The Best American Poetry 2018
edited by dana gioia
scribner, 240 pages, $18.99
American poetry lost three greats last year: John Ashbery, Richard Wilbur, and Donald Hall. But it also welcomed A. R. Ammons’s “Finishing Up,” A. E. Stallings’s “Pencil,” and Anne Stevenson’s “How Poems Arrive”—verses from The Best American Poetry 2018 that prove poetry in America is far from moribund. As Dana Gioia writes in the introduction to the anthology: “The poetry scene isn’t a cemetery; it’s a crowded, noisy maternity ward.”
A “new formalist” himself, Gioia has favored traditional forms throughout his career. Here, though, he aims to represent American poetry’s diversity, and so the sonnet appears alongside free verse, blank verse, prose-poems, a gorgeous terza rima, and pieces partly in Chinese script.
The desire to improve the nation through art drives many of the writers’ poetics of identity and place. Terrance Hayes’s much-discussed “American Sonnet for My Past and Future Assassin” engages in politics most directly, examining the black community within the American political body. Unfortunately, it devolves into an anthem for “poetry weirdos & worriers, warriors, / Poetry whiners & winos” perhaps better suited for YouTube.
But like all of American life in 2018, the possibilities for poetry are wide open. “We have now decisively entered the Cole Porter period of American poetry,” Gioia writes. “Anything goes.”
—Hannah Niemeier
Why Should the Devil Have All the Good Music?:
Larry Norman and the Perils of Christian Rock
by gregory thornbury
convergent books, 304 pages, $26
Larry Norman, father of both the Jesus movement and Christian rock and roll, considered psychedelic music his platform for evangelism. After launching his songwriting and performance career with People! in 1966, Norman began mixing contemporary sounds with liberal Protestant lyrics for a successful thirty-eight-year-long run. Playing on bills with artists and bands such as Jimi Hendrix, Van Morrison, The Who, Johnny Cash, and Kris Kristofferson, Norman filled secular venues with mentions of Jesus.

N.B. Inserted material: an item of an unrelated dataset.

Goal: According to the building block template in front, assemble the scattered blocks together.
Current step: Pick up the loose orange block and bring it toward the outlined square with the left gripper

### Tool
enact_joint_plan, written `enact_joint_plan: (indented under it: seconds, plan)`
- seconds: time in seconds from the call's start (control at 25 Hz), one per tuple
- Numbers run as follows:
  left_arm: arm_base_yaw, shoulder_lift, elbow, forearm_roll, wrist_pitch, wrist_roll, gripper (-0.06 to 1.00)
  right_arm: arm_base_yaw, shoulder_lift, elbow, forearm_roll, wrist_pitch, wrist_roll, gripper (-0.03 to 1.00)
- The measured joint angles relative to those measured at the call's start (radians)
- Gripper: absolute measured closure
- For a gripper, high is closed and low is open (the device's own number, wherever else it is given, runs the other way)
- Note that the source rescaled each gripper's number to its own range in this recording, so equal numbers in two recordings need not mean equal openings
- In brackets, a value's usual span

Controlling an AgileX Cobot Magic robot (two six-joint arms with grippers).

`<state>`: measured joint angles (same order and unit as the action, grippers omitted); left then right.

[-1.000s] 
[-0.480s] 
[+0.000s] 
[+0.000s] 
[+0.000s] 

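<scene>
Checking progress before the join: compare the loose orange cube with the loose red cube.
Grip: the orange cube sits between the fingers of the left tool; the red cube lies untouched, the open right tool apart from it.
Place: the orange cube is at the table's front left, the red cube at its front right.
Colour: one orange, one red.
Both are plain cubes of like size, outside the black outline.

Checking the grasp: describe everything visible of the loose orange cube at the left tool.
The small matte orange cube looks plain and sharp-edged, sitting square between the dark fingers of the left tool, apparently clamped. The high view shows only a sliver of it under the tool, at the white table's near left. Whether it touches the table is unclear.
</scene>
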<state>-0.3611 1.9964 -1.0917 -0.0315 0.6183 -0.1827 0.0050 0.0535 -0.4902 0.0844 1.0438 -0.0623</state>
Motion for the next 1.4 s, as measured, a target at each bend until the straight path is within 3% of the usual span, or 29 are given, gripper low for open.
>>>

But his close contact with cultural icons, coupled with a nearly bipolar personality and contentious relationships, render him controversial—both a hero and antihero of Evangelical Protestantism. Thornbury’s references to Norman’s letters and journal entries reveal that away from the lights, fog machines, and instruments, Norman found it difficult to work with anyone but himself. This led to failed marriages and unstable record deals. Evangelical but not overbearing, church-supporting but not churchgoing, Norman represents the complicated world of culturally Christian music. Why Should the Devil Have All the Good Music? is worth reading for anyone considering the Christian artist’s role in popular culture.